1 Introduction

The nondistortional removal of noise from spectra has been an ongoing challenge in all forms of spectroscopy, ellipsometric and otherwise. The classic approach to noise reduction is direct- (spectral-) space (DS) convolution, as exemplified by the extensive tables of Savitzky and Golay (SG), published in 1964 [1]. Results are historically assessed by inspection, although concerns have been raised. In 1997 Kaiser and Reed [2] noted that noise-reduction methods tend to be applied blindly, with results simply inspected to see if they “look good.” In 1995 Barak [3] pointed out that too many approaches were “hit and miss.” While noise reduction is a worthwhile goal for cosmetic reasons, additional advantages include minimizing uncertainties in parameters determined by lineshape analysis and in interpolation, whether simply to change the scale or more generally to convert spectra obtained linear in wavelength to spectra linear in energy [4].

The challenge is not simply to remove noise but to do it in ways that leave the underlying spectrum—the information—unchanged. Commonly known as filtering, noise reduction is typically done by linear methods, either by DS convolution, as mentioned above [1], or by reciprocal- (Fourier-) space (RS) processing [4,5,6,7]. Both take advantage of the separation of information and noise into low- and high-index Fourier coefficients, respectively, because structure follows from point-to-point correlations whereas noise is due to point-to-point fluctuations. This separation opens the path to optimizing filtering either directly in RS, through attenuation or replacement of unwanted coefficients, or indirectly in DS, by convolving the data with a set of coefficients. Filtering in RS can be assessed qualitatively by comparing the Fourier transform of the data with the transfer function of the filter [7]. In DS similar assessments require first calculating the Fourier coefficients of the data and convolving function, then comparing them in RS.

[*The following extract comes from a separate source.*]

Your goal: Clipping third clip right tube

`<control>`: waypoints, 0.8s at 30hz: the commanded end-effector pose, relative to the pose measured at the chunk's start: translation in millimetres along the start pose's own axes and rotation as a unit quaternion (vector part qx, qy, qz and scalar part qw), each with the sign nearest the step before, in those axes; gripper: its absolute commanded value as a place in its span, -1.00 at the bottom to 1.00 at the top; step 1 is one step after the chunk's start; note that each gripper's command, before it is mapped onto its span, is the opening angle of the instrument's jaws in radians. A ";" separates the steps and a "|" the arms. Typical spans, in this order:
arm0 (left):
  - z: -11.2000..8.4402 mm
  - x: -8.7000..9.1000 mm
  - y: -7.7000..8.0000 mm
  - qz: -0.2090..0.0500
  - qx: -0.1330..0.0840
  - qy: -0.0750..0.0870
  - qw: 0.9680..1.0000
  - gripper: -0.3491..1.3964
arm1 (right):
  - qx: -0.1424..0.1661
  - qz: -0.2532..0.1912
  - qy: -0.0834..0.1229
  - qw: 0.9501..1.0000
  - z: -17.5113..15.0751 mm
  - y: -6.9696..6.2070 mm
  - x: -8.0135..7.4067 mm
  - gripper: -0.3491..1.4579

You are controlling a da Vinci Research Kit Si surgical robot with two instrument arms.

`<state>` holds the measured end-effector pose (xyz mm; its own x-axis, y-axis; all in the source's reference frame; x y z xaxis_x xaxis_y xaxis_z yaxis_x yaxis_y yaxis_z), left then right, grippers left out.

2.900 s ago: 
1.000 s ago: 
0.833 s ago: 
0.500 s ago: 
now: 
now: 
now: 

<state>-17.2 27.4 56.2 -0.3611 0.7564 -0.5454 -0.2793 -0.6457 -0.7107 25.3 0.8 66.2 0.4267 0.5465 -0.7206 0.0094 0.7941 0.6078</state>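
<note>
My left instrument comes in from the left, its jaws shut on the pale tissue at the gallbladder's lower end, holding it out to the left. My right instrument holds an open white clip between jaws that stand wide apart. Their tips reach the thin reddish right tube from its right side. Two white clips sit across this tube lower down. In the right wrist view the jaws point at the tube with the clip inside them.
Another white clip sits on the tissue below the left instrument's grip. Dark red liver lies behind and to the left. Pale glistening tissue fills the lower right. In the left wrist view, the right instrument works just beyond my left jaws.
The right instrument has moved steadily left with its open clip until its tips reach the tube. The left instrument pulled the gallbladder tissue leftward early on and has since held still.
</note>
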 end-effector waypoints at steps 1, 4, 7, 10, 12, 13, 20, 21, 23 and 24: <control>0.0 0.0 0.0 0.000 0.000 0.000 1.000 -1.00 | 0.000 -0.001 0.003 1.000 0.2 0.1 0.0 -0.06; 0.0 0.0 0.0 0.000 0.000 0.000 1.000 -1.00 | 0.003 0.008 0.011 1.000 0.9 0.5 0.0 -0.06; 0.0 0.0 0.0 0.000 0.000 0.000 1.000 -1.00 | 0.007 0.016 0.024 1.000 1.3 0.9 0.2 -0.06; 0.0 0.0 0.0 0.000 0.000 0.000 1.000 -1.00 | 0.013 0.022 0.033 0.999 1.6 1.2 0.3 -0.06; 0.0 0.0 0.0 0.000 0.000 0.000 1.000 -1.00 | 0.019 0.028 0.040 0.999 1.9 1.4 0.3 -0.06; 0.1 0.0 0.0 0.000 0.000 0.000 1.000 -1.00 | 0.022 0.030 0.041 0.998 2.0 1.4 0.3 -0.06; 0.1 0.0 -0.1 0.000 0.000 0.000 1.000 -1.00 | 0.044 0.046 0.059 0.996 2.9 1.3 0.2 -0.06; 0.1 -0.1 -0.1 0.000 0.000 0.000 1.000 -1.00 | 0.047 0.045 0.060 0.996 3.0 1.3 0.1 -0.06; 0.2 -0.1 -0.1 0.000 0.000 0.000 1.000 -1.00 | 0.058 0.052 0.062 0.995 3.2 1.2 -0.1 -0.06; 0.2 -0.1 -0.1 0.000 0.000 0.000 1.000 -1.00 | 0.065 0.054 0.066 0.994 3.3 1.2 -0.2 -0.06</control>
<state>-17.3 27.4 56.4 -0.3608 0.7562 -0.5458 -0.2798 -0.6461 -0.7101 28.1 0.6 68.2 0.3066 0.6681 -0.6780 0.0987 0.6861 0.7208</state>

In principle, the ideal filter is that which leaves the information-containing coefficients unchanged while suppressing the noise-dominated coefficients completely. However, results obtained by applying this “brick-wall” (BW) filter are generally unacceptable because its abrupt cutoff generates Gibbs oscillations (ringing) in reconstructed spectra [8]. Because all linear filters incorporate apodization (cutoff), all require a compromise to be made among distortion of information, ringing, and leakage of noise.

In the absence of a quantitative RS measure to assess performance, a wide variety of transfer functions have been developed, largely empirically. However, Le et al. recently capitalized on Parseval’s Theorem to develop an nformative way of calculating mean-square deviations in RS. This expression allows the major sources of filtering errors to be recognized directly and assessed quantitatively. This led to the demonstration that the Gauss-Hermite (GH) is the best previous linear filter, and the development of an improved version, the cosine-terminated brick-wall (CT) [7].

The need for apodization—along with its associated errors—was recently eliminated with the development of the corrected maximum-entropy (CME) approach [9]. Based on calculations of Burg [10], this method projects, in a model-independent way, trends established by low-order coefficients into the white-noise region. By replacing high-order coefficients with values obtained analytically, this makes possible operations like constructing essentially noise-free second-derivative spectra, as seen in Fig. 1. Here, the second derivatives of \(\varepsilon_{2}\) data obtained by spectroscopic ellipsometry (SE) on a monolayer WS2 sample at 41 K [11] are calculated by multiplying the data or filtered RS coefficients \(C_{n}\) by \(n^{2}\), except that the 5-point second-derivative SG DS convolution was used directly. While the SG result is already a significant improvement relative to differentiating the data directly, the GH result is better. The best result is obtained with the CME filter. Further details are provided below. The figure is presented here to introduce capabilities.

Fig. 1
figure 1

Second derivatives of \(\varepsilon_{2}\) of WS2 at 41 K obtained by multiplying the original, GH-filtered, and CME-filtered Fourier coefficients \(C_{n}\) by \(n^{2}\) as described below. The SG result is obtained by using the 5-point second-derivative DS convolution coefficients directly

2 Theory

2.1 Fourier analysis

CME is based on the coefficients of complex-exponential expansions rather than those of cosines and sines [9]. As these are less common, we provide basic equations here. We assume that a spectrum consists of \((2N + 1)\) real, positive-definite data \(\{ f_{j} \}\) where \(- N \le j \le N\). Although Fourier analysis does not require the number of data to be odd, CME does. This restriction also simplifies mathematics.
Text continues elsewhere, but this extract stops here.